InterviewJuly 15, 2016Albuquerque

During a recent show in Los Angeles, Robby Takac took time to look back at 30 years in the music industry.

Takac is the bassist of the rock band Goo Goo Dolls.

Over the course of its history, the band navigated its way with much success.

The 1998 single “Iris” is the band’s most commercially successful.

But the band also has “Name,” “Naked,” “Slide,” “Black Balloon,” “Dizzy,” “Broadway,” “Here Is Gone,” “Better Days,” “Give a Little Bit,” “Stay With You” and “Home” – all have been hits on the radio.

Yet what has alluded the band is a Grammy Award.

Which made its recent performance for the Grammy Foundation awkward.

“It would be nice to win a Grammy at some point,” Takac quips during a recent interview. “They haven’t been kind about that.
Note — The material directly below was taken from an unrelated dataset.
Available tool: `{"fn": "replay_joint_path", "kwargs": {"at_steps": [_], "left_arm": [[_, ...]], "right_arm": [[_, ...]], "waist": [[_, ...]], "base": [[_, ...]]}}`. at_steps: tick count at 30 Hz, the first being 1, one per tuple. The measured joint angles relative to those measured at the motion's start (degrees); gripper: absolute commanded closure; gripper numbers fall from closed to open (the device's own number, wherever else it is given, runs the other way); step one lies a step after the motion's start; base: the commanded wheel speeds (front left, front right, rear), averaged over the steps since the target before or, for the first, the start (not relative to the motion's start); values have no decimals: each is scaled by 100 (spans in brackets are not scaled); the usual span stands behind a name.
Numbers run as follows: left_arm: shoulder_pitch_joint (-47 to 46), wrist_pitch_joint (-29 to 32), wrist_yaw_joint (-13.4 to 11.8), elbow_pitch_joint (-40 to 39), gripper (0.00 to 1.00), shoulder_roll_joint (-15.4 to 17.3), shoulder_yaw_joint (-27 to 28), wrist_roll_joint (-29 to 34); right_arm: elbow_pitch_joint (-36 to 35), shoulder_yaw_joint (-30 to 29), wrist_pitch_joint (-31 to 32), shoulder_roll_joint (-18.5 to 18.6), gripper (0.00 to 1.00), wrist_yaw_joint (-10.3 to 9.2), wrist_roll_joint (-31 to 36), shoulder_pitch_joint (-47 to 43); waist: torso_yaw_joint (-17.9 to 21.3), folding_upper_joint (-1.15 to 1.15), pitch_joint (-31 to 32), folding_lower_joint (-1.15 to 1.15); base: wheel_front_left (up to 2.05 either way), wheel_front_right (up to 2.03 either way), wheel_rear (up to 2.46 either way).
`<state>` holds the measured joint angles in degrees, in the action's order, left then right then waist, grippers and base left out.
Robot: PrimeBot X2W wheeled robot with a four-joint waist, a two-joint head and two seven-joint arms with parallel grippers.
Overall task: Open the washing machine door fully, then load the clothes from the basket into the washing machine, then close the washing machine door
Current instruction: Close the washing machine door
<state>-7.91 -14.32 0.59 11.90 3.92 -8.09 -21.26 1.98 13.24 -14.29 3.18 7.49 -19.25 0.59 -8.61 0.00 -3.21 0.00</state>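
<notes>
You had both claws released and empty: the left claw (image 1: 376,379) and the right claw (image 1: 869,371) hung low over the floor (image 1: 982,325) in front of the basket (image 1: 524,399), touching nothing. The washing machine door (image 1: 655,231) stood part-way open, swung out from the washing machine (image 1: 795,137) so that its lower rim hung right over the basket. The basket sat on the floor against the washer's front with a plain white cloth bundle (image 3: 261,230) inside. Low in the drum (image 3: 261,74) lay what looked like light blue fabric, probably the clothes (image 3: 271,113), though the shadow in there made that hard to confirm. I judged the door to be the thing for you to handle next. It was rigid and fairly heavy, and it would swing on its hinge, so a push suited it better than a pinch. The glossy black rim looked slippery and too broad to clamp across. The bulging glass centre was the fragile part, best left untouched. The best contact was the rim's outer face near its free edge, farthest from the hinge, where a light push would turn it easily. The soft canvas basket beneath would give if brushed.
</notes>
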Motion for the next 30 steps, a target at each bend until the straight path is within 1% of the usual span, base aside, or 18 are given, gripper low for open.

We’ve been nominated a bunch of times.”

All kidding aside, Takac and guitarist Johnny Rzeznik were hard at work for the past few years on the band’s latest album, “Boxes.”

The album is the band’s 11th.

“I don’t think in our wildest dreams, we would have imagined 11 albums,” he says. “We worked on two songs at a time, and this helped us keep focus. We’re more comfortable with this process, and I feel like we got a much better representation.”

As one would imagine, with 11 albums’ worth of material, it is difficult for the men in Goo Goo Dolls to come up with a set list.

Takac says it’s an argument each time the band heads out on tour.

“I try to put myself in the place of the fans,” he says. “The hit singles are what people are coming for. So we try to balance that with what keeps things exciting for the band. Adding songs to the set is not the problem; it’s removing of songs. If we did all the singles, then we’d have a two-hour show. I don’t think we’d make it very far if we had to do two-hour sets each night. I don’t know how some bands manage that each night.”